RAW DATA:

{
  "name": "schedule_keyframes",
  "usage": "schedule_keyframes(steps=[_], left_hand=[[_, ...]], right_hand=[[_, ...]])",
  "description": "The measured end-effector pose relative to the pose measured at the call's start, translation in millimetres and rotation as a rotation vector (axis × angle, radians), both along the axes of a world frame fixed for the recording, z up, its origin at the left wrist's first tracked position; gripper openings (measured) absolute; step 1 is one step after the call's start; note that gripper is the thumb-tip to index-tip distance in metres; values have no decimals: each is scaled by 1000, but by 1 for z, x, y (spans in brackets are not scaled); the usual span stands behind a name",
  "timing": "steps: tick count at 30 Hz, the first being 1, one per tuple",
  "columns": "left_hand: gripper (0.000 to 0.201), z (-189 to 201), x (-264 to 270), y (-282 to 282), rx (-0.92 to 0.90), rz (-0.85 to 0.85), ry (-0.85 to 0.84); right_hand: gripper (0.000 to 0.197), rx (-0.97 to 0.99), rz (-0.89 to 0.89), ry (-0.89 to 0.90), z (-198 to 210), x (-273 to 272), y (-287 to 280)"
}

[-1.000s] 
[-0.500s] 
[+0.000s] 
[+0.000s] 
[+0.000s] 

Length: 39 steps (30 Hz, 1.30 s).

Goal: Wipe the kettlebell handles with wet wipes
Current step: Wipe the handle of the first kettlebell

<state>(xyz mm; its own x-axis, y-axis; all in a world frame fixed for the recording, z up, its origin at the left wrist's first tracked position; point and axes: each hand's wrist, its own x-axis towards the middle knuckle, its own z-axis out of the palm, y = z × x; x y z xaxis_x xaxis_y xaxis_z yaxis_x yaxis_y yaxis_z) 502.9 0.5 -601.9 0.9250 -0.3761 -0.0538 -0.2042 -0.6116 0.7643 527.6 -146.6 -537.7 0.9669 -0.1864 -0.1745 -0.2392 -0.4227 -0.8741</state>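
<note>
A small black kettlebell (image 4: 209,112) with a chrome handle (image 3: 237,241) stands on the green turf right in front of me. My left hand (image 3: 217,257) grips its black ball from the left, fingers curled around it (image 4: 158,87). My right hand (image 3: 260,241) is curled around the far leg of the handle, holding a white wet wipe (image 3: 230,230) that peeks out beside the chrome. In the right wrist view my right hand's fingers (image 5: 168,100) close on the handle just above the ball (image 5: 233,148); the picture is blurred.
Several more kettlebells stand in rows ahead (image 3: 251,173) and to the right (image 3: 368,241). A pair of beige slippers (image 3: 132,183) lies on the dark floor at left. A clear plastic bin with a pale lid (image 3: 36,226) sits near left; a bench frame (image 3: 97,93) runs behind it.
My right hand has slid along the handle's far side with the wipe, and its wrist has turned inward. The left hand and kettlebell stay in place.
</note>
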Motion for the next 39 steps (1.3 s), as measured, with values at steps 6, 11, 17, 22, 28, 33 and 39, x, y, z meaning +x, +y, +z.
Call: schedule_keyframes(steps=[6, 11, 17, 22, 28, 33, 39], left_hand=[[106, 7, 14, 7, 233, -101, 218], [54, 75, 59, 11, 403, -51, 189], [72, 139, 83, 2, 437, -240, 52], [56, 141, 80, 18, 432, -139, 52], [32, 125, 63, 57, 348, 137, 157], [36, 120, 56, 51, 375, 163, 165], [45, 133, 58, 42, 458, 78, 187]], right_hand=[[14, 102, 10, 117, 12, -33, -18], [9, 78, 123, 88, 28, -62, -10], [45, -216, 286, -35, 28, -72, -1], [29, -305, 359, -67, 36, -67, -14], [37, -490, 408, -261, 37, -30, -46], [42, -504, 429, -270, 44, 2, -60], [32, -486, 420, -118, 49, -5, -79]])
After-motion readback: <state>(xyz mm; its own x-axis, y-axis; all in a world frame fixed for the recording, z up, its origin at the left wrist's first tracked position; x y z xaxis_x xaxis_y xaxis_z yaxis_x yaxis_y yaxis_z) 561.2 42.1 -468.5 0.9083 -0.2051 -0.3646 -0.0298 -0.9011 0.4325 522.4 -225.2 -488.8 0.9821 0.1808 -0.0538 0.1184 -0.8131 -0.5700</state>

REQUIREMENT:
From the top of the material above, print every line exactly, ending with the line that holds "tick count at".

WRITTEN RESPONSE:
{
  "name": "schedule_keyframes",
  "usage": "schedule_keyframes(steps=[_], left_hand=[[_, ...]], right_hand=[[_, ...]])",
  "description": "The measured end-effector pose relative to the pose measured at the call's start, translation in millimetres and rotation as a rotation vector (axis × angle, radians), both along the axes of a world frame fixed for the recording, z up, its origin at the left wrist's first tracked position; gripper openings (measured) absolute; step 1 is one step after the call's start; note that gripper is the thumb-tip to index-tip distance in metres; values have no decimals: each is scaled by 1000, but by 1 for z, x, y (spans in brackets are not scaled); the usual span stands behind a name",
  "timing": "steps: tick count at 30 Hz, the first being 1, one per tuple",

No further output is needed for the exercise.